No apologies for the pun in the title.  Ok, maybe a small apology only if you promise to keep reading.  You see, my viewership numbers are down, so I really need you to keep reading this and to like it and to share it.  Please!
            Neediness not too different from this exists across the Internet without question.  Why is that, especially when neediness and shameless self-promotion are usually viewed as negative characteristics in the “real world”?  The answer to this question, imaginary reader, forms the basis of the biggest hole in Xiaoye You’s Cosmopolitan English & Transliteracy: if you build it, they won’t necessarily come.  What do I mean by this, you ask?  Allow me to explain at what I consider to be “A”-worthy length/depth.  This is, after all, an assignment.  And my blog, after all, is read by precisely no one outside the small confines of our Spring ’17 ENGL 651 class at CSUN (so far as I know, at least).  After all, I have to be constructing these sentences for a reason, right?  If you’re still reading, that means you’ve trusted me this far, so I urge you to hang on just a bit longer.
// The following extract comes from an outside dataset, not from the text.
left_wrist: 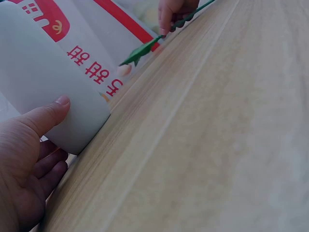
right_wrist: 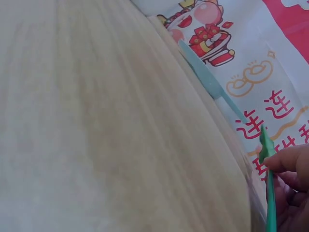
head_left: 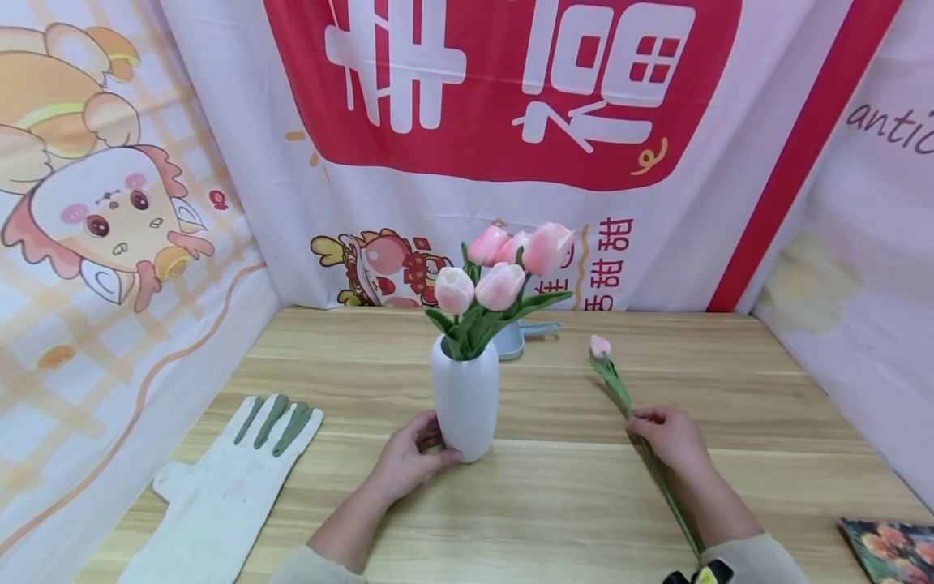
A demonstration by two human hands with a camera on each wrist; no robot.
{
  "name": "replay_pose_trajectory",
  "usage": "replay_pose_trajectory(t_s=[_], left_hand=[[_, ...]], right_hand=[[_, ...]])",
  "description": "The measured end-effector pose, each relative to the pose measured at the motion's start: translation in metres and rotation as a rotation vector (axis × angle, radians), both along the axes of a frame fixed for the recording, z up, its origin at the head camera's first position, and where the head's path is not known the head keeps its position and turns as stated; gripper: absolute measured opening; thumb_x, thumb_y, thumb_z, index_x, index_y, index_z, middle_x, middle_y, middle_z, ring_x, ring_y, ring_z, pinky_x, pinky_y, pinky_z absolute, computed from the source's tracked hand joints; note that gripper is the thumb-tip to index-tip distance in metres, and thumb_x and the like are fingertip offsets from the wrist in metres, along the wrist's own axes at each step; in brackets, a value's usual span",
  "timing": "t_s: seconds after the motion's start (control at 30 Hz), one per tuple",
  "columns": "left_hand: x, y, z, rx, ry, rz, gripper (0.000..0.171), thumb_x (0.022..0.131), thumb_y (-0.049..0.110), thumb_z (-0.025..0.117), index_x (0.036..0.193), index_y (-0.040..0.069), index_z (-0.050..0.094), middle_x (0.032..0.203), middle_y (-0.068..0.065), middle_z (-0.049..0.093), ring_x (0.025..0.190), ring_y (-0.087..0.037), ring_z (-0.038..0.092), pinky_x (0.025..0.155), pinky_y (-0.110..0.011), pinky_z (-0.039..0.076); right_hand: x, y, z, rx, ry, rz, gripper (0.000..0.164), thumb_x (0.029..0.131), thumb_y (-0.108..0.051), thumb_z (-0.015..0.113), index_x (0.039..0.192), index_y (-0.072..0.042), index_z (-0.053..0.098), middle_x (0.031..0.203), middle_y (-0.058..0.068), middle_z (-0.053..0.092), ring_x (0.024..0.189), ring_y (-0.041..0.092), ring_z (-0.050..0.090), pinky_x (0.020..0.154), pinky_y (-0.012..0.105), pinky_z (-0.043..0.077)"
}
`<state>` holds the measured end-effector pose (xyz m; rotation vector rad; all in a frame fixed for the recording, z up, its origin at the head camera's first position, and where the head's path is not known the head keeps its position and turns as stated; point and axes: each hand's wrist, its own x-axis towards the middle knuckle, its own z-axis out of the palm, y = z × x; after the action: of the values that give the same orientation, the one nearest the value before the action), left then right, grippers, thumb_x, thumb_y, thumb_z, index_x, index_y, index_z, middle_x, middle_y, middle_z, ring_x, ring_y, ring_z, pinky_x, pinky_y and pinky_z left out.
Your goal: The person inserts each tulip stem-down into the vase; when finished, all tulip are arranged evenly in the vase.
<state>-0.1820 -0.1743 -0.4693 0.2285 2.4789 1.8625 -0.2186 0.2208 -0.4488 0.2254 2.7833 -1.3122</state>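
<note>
A white vase [head_left: 465,405] stands upright on the wooden table, filled with several pink tulips [head_left: 499,285] with green leaves. My left hand [head_left: 412,458] holds the vase low on its left side. The left wrist view shows the thumb [left_wrist: 50,116] lying along the vase wall, the other fingers curled near its base. To the right, my right hand [head_left: 673,438] pinches the green stem of a single tulip [head_left: 620,391]. Its pink bud points toward the back of the table, and the stem runs down past my wrist. In the right wrist view, thumb and finger grip that stem [right_wrist: 270,203].
Behind the vase lies a light blue pan-like item [head_left: 511,342] with a handle. A white and grey-green glove [head_left: 219,478] rests at the left. A flower-patterned item [head_left: 893,547] lies at the right front edge. Printed cloths hang around the table [head_left: 554,503].
</note>
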Motion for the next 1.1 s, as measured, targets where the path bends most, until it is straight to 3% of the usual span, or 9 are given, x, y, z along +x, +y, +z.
replay_pose_trajectory(t_s=[0.13,0.3,0.4,0.53,0.67,1.1], left_hand=[[0.0,0.0,0.0,-0.001,-0.002,0.002,0.065,0.076,0.014,0.084,0.133,0.003,0.056,0.129,-0.019,0.063,0.119,-0.034,0.061,0.106,-0.048,0.049],[-0.001,-0.001,0.0,0.002,0.002,0.002,0.064,0.076,0.014,0.084,0.133,0.003,0.056,0.128,-0.019,0.064,0.118,-0.034,0.061,0.105,-0.048,0.049],[-0.001,-0.001,0.0,0.009,0.002,0.001,0.064,0.076,0.013,0.084,0.133,0.003,0.056,0.128,-0.019,0.064,0.118,-0.034,0.061,0.105,-0.048,0.049],[-0.001,-0.001,0.0,0.012,-0.003,0.0,0.064,0.076,0.013,0.084,0.133,0.003,0.056,0.129,-0.019,0.063,0.118,-0.033,0.061,0.105,-0.047,0.049],[-0.002,-0.001,0.0,0.0,-0.011,0.005,0.063,0.076,0.015,0.084,0.133,0.005,0.057,0.129,-0.018,0.063,0.119,-0.033,0.061,0.106,-0.048,0.049],[-0.001,-0.001,0.0,0.002,-0.006,-0.001,0.064,0.076,0.014,0.084,0.133,0.004,0.056,0.129,-0.019,0.063,0.119,-0.033,0.061,0.106,-0.048,0.048]], right_hand=[[-0.003,-0.002,0.003,-0.218,-0.038,-0.071,0.045,0.095,-0.025,0.063,0.127,0.006,0.057,0.09,0.005,0.066,0.077,0.012,0.057,0.06,0.023,0.051],[-0.007,-0.009,0.01,-0.494,-0.06,-0.171,0.05,0.096,-0.023,0.064,0.135,0.004,0.05,0.077,-0.013,0.059,0.07,0.001,0.056,0.062,0.016,0.055],[-0.008,-0.013,0.014,-0.64,-0.057,-0.218,0.04,0.096,-0.02,0.063,0.13,-0.002,0.052,0.076,-0.015,0.061,0.069,-0.001,0.059,0.066,0.014,0.057],[-0.01,-0.018,0.019,-0.825,-0.035,-0.264,0.014,0.096,-0.014,0.062,0.11,-0.013,0.056,0.076,-0.014,0.064,0.068,-0.001,0.063,0.067,0.013,0.057],[-0.012,-0.023,0.023,-0.929,-0.006,-0.297,0.009,0.097,-0.012,0.06,0.103,-0.014,0.054,0.075,-0.013,0.065,0.069,0.0,0.065,0.068,0.013,0.057],[-0.016,-0.042,0.031,-1.149,0.161,-0.397,0.019,0.096,-0.005,0.059,0.102,-0.01,0.042,0.073,-0.007,0.069,0.068,0.004,0.07,0.066,0.016,0.059]])
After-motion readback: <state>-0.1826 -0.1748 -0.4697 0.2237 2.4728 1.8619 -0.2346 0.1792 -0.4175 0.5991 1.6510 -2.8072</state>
            Returning to the hole in You’s argument, I just want to say (type) that I agree with most everything he says.  However, the problem with “new media” technologies is that the intended interconnectivity can backfire as equally and oppositely as it can “fire.”  In my own experience with blog-type class assignments, they work only under a set of necessary circumstances: 1) the posts must be graded for accountability purposes, 2) the grades should come from a clear rubric and/or set of expectations, 3) the professor/teacher must respond promptly (even if that response is only the assignment of a numeric or letter grade), and 4) students must be held clearly responsible for responding to one another’s posts.  Like load-bearing support beams on a wobbly building, if any one of these four pillars is missing, the structural integrity of the classroom’s blog environment will collapse like Barad-dûr after Frodo drops the Ring into Mount Doom.
            (Still hangin’ in there, reader?)
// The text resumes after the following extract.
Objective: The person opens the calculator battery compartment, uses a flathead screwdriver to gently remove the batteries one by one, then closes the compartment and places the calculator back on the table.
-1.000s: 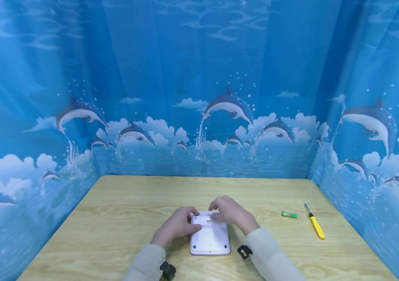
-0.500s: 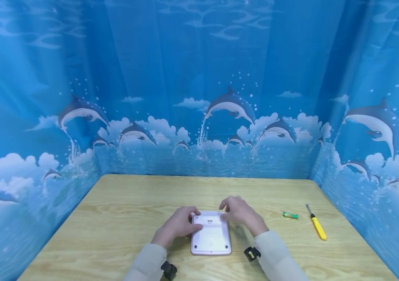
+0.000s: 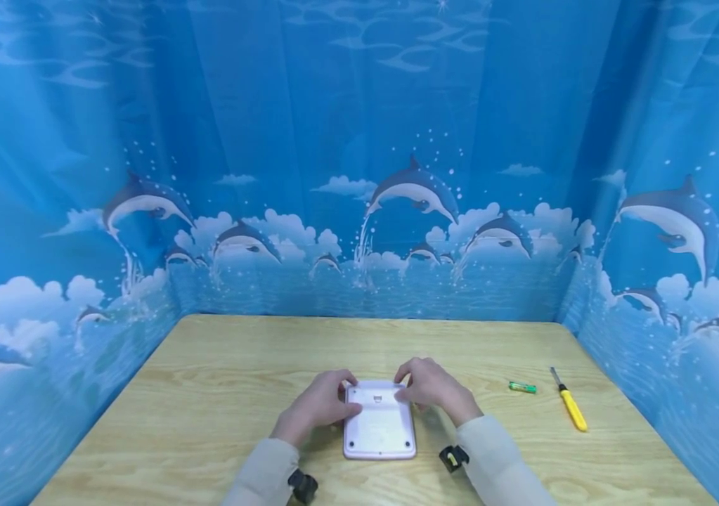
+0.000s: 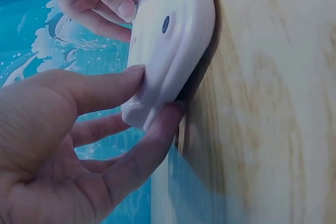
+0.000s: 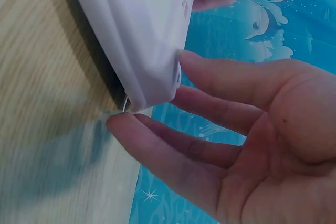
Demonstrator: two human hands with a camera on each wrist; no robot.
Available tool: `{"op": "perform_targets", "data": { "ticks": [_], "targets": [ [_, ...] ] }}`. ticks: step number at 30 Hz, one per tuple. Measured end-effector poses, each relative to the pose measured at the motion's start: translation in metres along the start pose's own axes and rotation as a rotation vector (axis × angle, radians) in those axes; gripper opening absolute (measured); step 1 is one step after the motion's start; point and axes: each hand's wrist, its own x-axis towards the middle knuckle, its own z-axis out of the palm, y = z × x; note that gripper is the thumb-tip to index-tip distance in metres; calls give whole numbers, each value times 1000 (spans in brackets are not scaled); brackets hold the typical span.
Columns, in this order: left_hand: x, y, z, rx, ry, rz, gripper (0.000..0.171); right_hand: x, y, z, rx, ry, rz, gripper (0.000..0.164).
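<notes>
A pale pinkish-white calculator (image 3: 379,430) lies face down on the table, its back with dark round feet and a small marked patch uppermost. My left hand (image 3: 315,406) holds its far left corner, thumb on the back and a finger at the lower edge in the left wrist view. At the far right corner, my right hand (image 3: 436,390) grips with the thumb (image 5: 210,72) on the back and the fingers round the edge. The calculator's face is hidden underneath.
To the right on the wooden table (image 3: 239,351) lies a green battery (image 3: 522,387). Beside it is a screwdriver (image 3: 571,404) with a yellow handle, its tip pointing away. A blue dolphin-print curtain (image 3: 308,176) surrounds the table's back and sides.
My right hand has moved right, from the small patch on the calculator's back to its far right corner, and its fingers now reach the edge. The left hand keeps its hold.
</notes>
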Motion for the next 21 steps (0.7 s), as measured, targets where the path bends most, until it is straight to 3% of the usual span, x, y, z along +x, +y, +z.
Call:
{"op": "perform_targets", "data": {
  "ticks": [10, 15, 21],
  "targets": [
    [-1, -1, 0, -76, -8, -47, 52, 1, 1, 3, 37, -62, 16, 38],
    [0, -3, 0, -57, 3, -55, 53, 4, 3, 5, 86, -59, 25, 41],
    [2, -3, 2, -36, 8, -73, 54, 8, 5, 7, 64, -20, 80, 44]
  ]
}}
            You spends a great deal of time discussing how these digital media can work well, but what about when they don’t?  What about those classes where Barad-dûr has fallen but the professor (perhaps not unlike a heavy sleeper aboard the RMS Titanic), has no idea?  You does a great job of highlighting the benefits of “direct experience,” and discusses at length the importance of “establishing an infrastructure for exchange.”  However, as I said (typed) before, “if you build it, they won’t necessarily come.”  There are certain instances where I feel like I’d be equally well served to deposit my blog post on http://screamintothevoid.com/ than on a legitimate blogging website because the result will be the same either way: no one will ever read my writing, and the same sense of power and agency that new media purports to create will inevitably crumble.  Or, to reference the metaphor I began parenthetically at the beginning of this paragraph, maybe I’m just the sleeping passenger on the RMS Titanic who wakes up always already underwater.
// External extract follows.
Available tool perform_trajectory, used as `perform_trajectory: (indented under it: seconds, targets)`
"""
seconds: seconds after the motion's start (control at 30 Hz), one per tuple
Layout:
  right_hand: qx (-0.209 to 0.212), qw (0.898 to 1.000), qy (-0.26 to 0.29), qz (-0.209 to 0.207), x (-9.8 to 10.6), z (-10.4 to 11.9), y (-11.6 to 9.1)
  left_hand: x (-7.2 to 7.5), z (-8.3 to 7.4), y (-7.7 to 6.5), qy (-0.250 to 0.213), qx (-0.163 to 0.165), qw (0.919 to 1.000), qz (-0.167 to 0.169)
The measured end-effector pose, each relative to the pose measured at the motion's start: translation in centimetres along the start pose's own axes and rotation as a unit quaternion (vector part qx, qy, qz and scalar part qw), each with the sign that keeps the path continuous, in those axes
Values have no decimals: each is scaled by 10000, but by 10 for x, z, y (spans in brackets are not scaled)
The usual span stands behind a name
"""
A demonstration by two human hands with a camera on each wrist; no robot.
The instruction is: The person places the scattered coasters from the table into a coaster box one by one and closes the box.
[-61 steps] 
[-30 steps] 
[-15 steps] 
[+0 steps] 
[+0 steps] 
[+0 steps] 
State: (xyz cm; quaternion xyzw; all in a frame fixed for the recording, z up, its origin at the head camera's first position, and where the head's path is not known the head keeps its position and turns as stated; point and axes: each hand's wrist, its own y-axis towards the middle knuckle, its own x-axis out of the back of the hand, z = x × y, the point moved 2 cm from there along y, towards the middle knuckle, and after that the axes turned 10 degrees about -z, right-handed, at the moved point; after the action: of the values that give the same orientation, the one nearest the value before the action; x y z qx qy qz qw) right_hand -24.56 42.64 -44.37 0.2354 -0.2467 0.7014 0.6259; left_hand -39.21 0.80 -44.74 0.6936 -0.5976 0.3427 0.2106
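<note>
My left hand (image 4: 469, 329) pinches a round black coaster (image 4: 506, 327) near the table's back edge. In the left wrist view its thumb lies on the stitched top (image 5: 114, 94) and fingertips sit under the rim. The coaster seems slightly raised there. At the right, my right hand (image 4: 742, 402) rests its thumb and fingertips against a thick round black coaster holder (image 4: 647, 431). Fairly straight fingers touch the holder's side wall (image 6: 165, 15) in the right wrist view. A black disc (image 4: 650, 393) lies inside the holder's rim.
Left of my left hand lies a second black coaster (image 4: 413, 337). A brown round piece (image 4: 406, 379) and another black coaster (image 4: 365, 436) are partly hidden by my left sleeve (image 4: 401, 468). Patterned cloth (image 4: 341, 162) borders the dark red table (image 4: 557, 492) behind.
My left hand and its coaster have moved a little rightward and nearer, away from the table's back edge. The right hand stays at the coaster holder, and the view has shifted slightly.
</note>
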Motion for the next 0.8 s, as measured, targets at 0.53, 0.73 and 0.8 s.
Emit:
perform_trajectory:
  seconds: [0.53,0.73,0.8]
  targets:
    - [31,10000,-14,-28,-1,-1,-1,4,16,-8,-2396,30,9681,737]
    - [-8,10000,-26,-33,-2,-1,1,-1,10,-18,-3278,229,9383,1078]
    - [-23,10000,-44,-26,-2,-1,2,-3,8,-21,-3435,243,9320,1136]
            Regardless, “real” social interaction in the classroom is often sacrificed at the altar of the Internet, and the issue of whether our English is “cosmopolitan” and fluid enough deserves to be considered only after the issue of ennui, of Screaming into the Void, is settled.  In short: You's talking to me, and I'm talking to you. 


1 comment:

  1. Speaking from within the electronic void, I read your post! And appreciated your focus on what is the purpose; how can we ensure that what we're saying matters? And, I suppose, asking ourselves: if we don't have anything of import to say, should we instead refrain from speaking? Silence is often underappreciated.